Comorbid medical conditions were assessed using comprehensive information regarding past medical history and clinical and pharmacy ICD-10 codes. Comorbidities including arterial hypertension (I10-I13 or I15), dyslipidemia (E78), chronic kidney disease (CKD; N18 or N19), interstitial lung disease [ILD, J84.0, J84.1, J84.8], asthma (J45 or J46), and chronic obstructive pulmonary disease [COPD, J43 or J44]) were included in our analysis.
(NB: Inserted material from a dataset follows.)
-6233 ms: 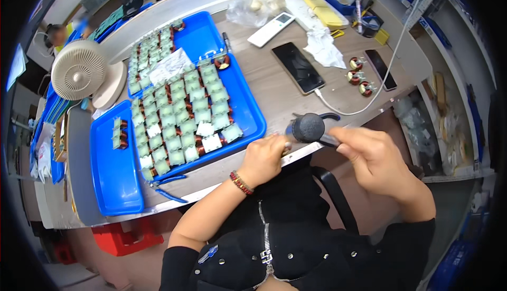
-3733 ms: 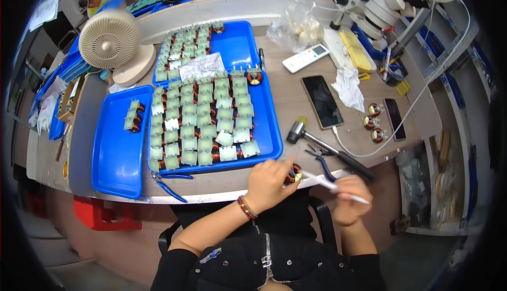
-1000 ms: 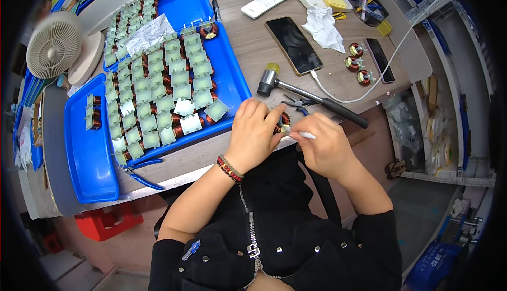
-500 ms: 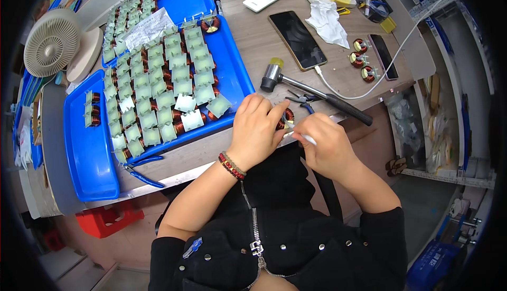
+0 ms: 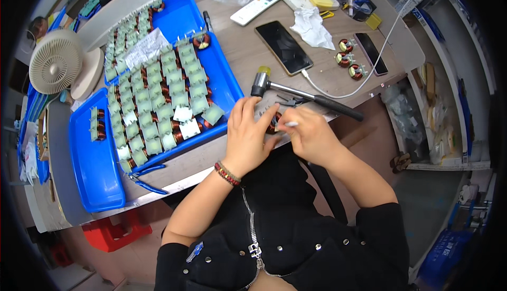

For stratified analyses, DM patients were categorized considering DM severity by the duration of DM (newly-onset DM, DM of duration < 5 years, and DM of duration ≥ 5 years), the number of oral antidiabetic agents used (0, 1–2, and ≥ 3), and use of insulin.

Statistical analysis

The baseline characteristics are presented as the mean ± standard deviation and number with percentage for categorical variables. The rates of pneumonia hospitalization were presented per 1,000 person-years. Cox proportional hazards regression analysis was conducted to evaluate the association between smoking behavior change and pneumonia hospitalization among individuals with DM. Model 2 was adjusted for age, sex, body mass index, household income, area of residence, duration of smoking, previous pack-years of smoking, alcohol consumption, regular physical activity, comorbidities (hypertension, dyslipidemia, CKD, and pulmonary diseases (defined as any of ILD, asthma, or COPD). Waist circumference, blood pressure, and laboratory findings was not included for adjustment to evade duplication with other covariates (body mass index, hypertension, dyslipidemia). At final model 3, as our study focused on DM population, DM-related variables including fasting glucose level, duration of DM, and insulin use were additionally adjusted compared to model 2.

Stratification analyses by age (< 65 years and ≥ 65 years), sex, smoking level at the first examination (light, moderate, or heavy smoker), pulmonary disease, duration of DM, the number of oral antidiabetic agents, and the use of insulin were performed to see the potentially different association of smoking behavior change with pneumonia hospitalization. The statistical analyses were performed using SAS version 9.4 (SAS Institute Inc., Cary, NC, USA). P values < 0.05 were considered statistically significant.

Ethics statement

This study was approved by the Institutional Review Board of Samsung Medical Center (SMC 2022-07-072). Anonymized and de-identified information was used for analyses; therefore, informed consent was not required. The database is open to all researchers whose study protocols are approved by the official review committee.